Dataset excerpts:

__________________________________________________

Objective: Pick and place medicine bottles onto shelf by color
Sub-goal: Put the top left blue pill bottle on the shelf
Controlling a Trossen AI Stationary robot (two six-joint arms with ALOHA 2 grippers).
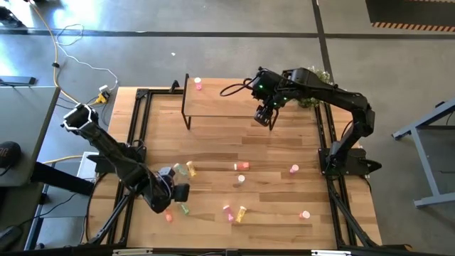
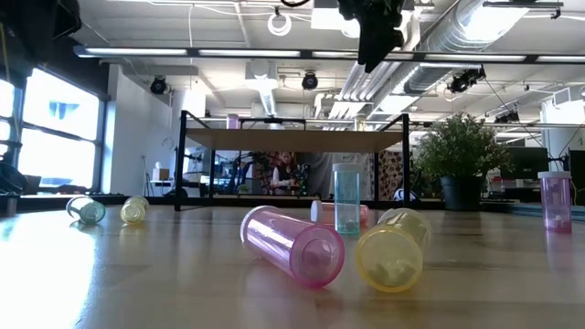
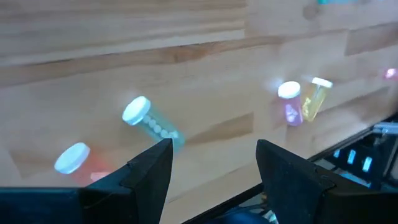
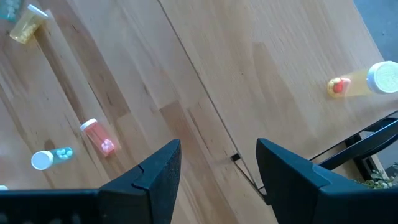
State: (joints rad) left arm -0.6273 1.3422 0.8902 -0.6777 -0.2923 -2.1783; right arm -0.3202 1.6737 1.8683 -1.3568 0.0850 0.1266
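In the high view the low light-wood shelf on thin black legs stands at the upper centre of the frame, with one small pink bottle with a pale cap already on its left end, while the rest of the tiny capped medicine bottles lie scattered over the wood-plank tabletop toward the lower half. The right gripper hangs over the shelf's right end, its fingers spread apart and holding nothing. The left gripper sits low at the lower left of the frame, fingers likewise parted and empty, close to a lying green bottle and a small red-orange bottle. The main risk, as I judge it, is that these bottles lie on their sides and are round: a finger touching one off-centre would likely roll it away, perhaps toward the near table edge. Green and red-orange lie near each other, so a careless closing could nudge or pinch the wrong colour. A bottle set down tilted on the narrow shelf could topple the pink one.
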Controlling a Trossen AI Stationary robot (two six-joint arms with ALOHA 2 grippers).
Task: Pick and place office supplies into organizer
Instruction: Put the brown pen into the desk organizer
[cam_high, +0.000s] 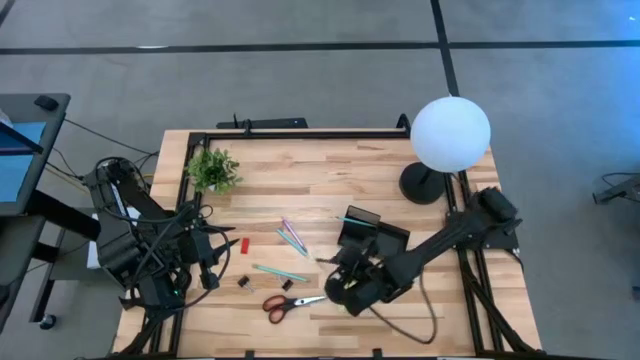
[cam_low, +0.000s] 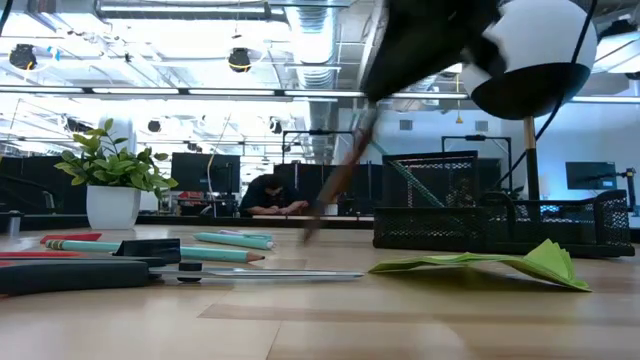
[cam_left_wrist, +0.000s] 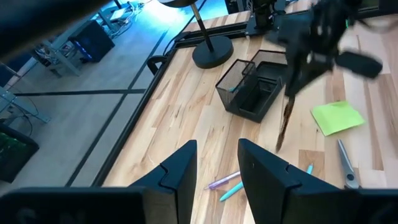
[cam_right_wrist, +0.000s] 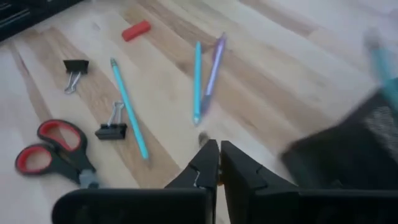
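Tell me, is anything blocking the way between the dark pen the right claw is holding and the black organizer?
Nothing visible does. The right gripper holds the dark pen close beside the organizer, with only bare table between them.

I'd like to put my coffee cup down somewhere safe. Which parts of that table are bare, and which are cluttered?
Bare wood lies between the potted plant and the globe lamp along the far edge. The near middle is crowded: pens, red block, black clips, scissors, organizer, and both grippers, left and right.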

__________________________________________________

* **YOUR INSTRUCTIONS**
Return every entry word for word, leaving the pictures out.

* **OUTPUT OF THE TASK**
Objective: Pick and place medicine bottles onto shelf by color
Sub-goal: Put the top left blue pill bottle on the shelf
Controlling a Trossen AI Stationary robot (two six-joint arms with ALOHA 2 grippers).
State: (joints rad) left arm -0.6273 1.3422 0.8902 -0.6777 -0.2923 -2.1783; right arm -0.3202 1.6737 1.8683 -1.3568 0.0850 0.1266
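In the high view the low light-wood shelf on thin black legs stands at the upper centre of the frame, with one small pink bottle with a pale cap already on its left end, while the rest of the tiny capped medicine bottles lie scattered over the wood-plank tabletop toward the lower half. The right gripper hangs over the shelf's right end, its fingers spread apart and holding nothing. The left gripper sits low at the lower left of the frame, fingers likewise parted and empty, close to a lying green bottle and a small red-orange bottle. The main risk, as I judge it, is that these bottles lie on their sides and are round: a finger touching one off-centre would likely roll it away, perhaps toward the near table edge. Green and red-orange lie near each other, so a careless closing could nudge or pinch the wrong colour. A bottle set down tilted on the narrow shelf could topple the pink one.
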Controlling a Trossen AI Stationary robot (two six-joint arms with ALOHA 2 grippers).
Task: Pick and place office supplies into organizer
Instruction: Put the brown pen into the desk organizer
[cam_high, +0.000s] 
[cam_low, +0.000s] 
[cam_left_wrist, +0.000s] 
[cam_right_wrist, +0.000s] 
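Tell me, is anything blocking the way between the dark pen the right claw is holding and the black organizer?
Nothing visible does. The right gripper holds the dark pen close beside the organizer, with only bare table between them.

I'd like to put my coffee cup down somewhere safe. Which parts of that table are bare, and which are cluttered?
Bare wood lies between the potted plant and the globe lamp along the far edge. The near middle is crowded: pens, red block, black clips, scissors, organizer, and both grippers, left and right.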

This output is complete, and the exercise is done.